### ASSIGNED TASK
The answer must be an exact copy of the lines from the top of the listing below through the line with "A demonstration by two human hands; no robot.", with no pictures.
Start of Block
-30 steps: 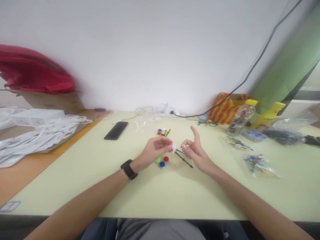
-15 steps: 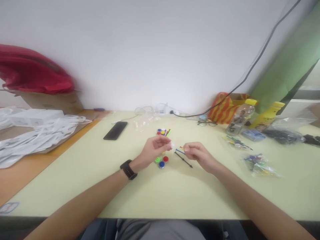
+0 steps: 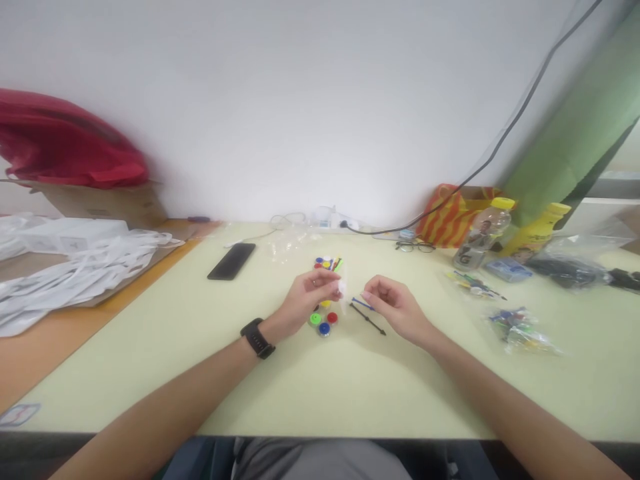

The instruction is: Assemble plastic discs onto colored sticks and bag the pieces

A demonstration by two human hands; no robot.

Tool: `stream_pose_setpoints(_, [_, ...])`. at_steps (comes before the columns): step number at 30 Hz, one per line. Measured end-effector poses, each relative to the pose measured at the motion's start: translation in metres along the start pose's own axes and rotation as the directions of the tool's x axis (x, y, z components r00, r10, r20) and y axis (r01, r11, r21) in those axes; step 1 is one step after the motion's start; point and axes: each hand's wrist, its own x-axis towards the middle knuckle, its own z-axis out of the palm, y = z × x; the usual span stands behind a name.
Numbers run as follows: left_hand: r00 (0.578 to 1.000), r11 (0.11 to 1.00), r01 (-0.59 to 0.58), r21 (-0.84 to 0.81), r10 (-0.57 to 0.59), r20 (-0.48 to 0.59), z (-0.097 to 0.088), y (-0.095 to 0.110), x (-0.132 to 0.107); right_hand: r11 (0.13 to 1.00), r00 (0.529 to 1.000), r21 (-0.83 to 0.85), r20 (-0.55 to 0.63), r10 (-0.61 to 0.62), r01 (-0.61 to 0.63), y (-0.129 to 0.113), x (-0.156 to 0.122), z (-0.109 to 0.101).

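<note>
My left hand (image 3: pixel 317 291) pinches a small whitish, see-through plastic piece (image 3: pixel 342 287) between thumb and fingertips, above the table. My right hand (image 3: pixel 393 300) is level with it, a short gap to the right. Its thumb and forefinger are pressed together; whatever lies between them is too small to make out. Below the hands are a blue rod (image 3: pixel 363 304) and a black rod (image 3: pixel 369 318) with pointed ends. Red (image 3: pixel 333 318), green (image 3: pixel 315 319) and blue (image 3: pixel 325 329) round pieces sit by my left wrist. More coloured pieces (image 3: pixel 327 263) lie behind that hand.
A black phone (image 3: pixel 231 261) lies to the left. On the right are bags of coloured parts (image 3: pixel 520 327), glasses (image 3: pixel 415 247), a clear bottle (image 3: pixel 483 233) and a yellow bottle (image 3: pixel 537 233). White straps (image 3: pixel 100 267) cover the left side. A power strip (image 3: pixel 345 223) is by the wall.
My right hand has turned a little, its fingers curling less tightly. The white piece in my left hand shows more fully. The rods on the table look the same.
</note>
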Motion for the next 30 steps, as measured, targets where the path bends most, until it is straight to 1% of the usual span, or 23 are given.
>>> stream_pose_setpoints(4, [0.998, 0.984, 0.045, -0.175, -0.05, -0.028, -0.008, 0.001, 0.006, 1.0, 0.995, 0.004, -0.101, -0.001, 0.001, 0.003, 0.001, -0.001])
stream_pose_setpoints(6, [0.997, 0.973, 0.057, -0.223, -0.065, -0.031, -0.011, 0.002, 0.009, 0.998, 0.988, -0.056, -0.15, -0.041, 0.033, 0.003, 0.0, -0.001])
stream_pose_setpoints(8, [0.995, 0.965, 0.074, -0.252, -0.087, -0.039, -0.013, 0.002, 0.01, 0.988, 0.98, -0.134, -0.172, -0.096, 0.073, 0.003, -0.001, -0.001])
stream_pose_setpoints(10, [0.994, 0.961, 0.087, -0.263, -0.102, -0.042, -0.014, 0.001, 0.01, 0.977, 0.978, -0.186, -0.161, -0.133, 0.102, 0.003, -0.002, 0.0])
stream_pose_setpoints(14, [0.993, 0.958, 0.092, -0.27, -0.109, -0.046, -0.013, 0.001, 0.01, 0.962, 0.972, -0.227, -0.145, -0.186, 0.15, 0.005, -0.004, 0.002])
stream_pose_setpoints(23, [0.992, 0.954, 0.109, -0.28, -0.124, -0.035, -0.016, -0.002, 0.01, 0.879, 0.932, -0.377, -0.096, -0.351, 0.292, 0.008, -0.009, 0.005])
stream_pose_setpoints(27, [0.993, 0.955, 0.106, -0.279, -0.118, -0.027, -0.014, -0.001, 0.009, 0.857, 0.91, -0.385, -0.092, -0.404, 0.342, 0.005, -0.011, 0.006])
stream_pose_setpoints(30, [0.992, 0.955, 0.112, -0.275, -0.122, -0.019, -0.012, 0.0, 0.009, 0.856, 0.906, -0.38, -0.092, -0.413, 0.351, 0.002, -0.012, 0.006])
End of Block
### ANSWER TO THIS EXERCISE
-30 steps: 
-15 steps: 
+0 steps: 

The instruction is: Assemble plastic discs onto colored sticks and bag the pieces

A demonstration by two human hands; no robot.

Work on the exercise is now concluded.